From Middle English thowen, thawen, from Old English þāwian (“to thaw”), from Proto-Germanic *þawōną, *þawjaną (“to thaw, melt”), from Proto-Indo-European *teh₂w- (“to melt”). Cognate with Scots thow (“to thaw”), West Frisian teie (“to thaw, melt”), Dutch dooien (“to thaw”), German tauen (“to thaw”), Swedish töa (“to thaw”), Icelandic þeyja (“to thaw”), Latin tābēs (“melting, wasting away”), Ancient Greek τήκω (tḗkō) and Albanian thaj (“to dry (up), to thaw”), Polish tajać (“to thaw”).
- (intransitive) To melt, dissolve, or become fluid; to soften; — said of that which is frozen; as, the ice thaws. Specifically by gradual warming
- (intransitive) To become so warm as to melt ice and snow; — said in reference to the weather, and used impersonally.
- (intransitive, figuratively) To grow gentle or genial.

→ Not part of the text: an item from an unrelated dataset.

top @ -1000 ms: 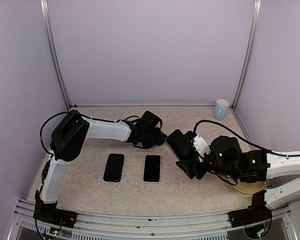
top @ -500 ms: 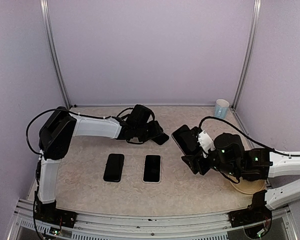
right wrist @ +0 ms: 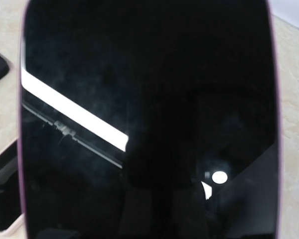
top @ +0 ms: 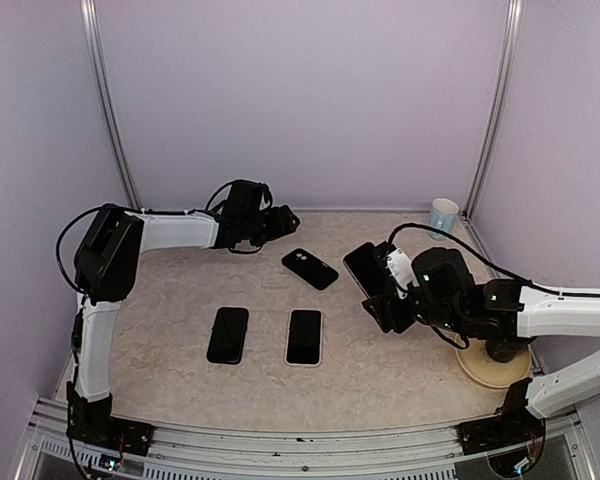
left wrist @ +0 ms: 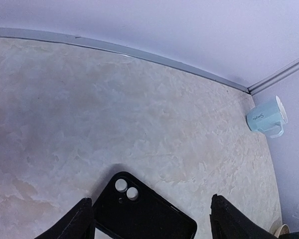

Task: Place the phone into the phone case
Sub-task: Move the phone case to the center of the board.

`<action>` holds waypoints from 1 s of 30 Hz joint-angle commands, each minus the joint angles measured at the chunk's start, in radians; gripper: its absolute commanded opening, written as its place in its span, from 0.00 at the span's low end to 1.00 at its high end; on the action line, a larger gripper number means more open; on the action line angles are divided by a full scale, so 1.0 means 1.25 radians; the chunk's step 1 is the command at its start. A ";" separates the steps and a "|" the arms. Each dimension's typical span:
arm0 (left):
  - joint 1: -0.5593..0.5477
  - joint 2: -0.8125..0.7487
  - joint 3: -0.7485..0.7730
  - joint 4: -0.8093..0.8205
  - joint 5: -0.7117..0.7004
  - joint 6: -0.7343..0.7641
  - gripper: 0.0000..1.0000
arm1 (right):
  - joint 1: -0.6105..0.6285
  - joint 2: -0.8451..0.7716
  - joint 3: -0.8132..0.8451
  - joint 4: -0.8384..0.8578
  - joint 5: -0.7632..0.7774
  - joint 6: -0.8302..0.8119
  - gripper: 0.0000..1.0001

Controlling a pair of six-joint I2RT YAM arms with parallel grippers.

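Phone, top view: the phone (top: 363, 268) is dark, tilted and lifted off the table (top: 380, 385), right of the middle and nearer the far edge than the near one.
Right gripper, top view: the right gripper (top: 380, 288) is clamped on the phone's lower end, with the screen rising away from it.
Phone case, top view: the phone case (top: 310, 268) is black and lies flat and askew, just left of the held phone but apart from it.
Left gripper, top view: the left gripper (top: 280, 217) is up by the far edge, well back from the case, with nothing in it.
Spare phones, top view: the black phone (top: 228, 334) and the white-rimmed phone (top: 304, 336) lie side by side toward the near edge.
Other things, top view: a cup (top: 443, 217) stands in the far right corner, and a wooden disc (top: 495, 368) sits by the right edge.
Fingers, left wrist view: the two fingers (left wrist: 80, 221) are spread wide and touch nothing.
Phone case, left wrist view: the phone case (left wrist: 144, 216) lies on the table below the gap, its two round lens holes up.
Phone, right wrist view: the phone (right wrist: 149, 119) fills the view, its glossy screen catching reflections.
Fingers, right wrist view: the phone hides them, so this view cannot tell their spread.
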 commanded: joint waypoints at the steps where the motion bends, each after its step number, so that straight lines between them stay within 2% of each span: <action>1: 0.019 0.076 0.091 0.003 0.062 0.091 0.78 | -0.023 0.023 0.044 0.029 -0.031 -0.017 0.30; 7: 0.044 0.162 0.176 -0.006 0.126 0.105 0.78 | -0.032 0.039 0.048 0.031 -0.047 -0.023 0.31; 13: 0.046 0.219 0.209 -0.030 0.162 0.107 0.78 | -0.036 0.039 0.048 0.030 -0.047 -0.026 0.31; 21: 0.041 0.241 0.164 -0.018 0.217 0.090 0.77 | -0.037 0.046 0.047 0.043 -0.059 -0.026 0.30; 30: 0.015 0.181 0.042 0.036 0.257 0.063 0.75 | -0.037 0.039 0.047 0.047 -0.068 -0.017 0.30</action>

- (transitive) To cause frozen things (such as earth, snow, ice) to melt, soften, or dissolve. Specifically by gradual warming.
thaw (plural thaws)
- The melting of ice, snow, or other congealed matter; the resolution of ice, or the like, into the state of a fluid; liquefaction by heat of anything congealed by frost
- a warmth of weather sufficient to melt that which is congealed. —Dryden.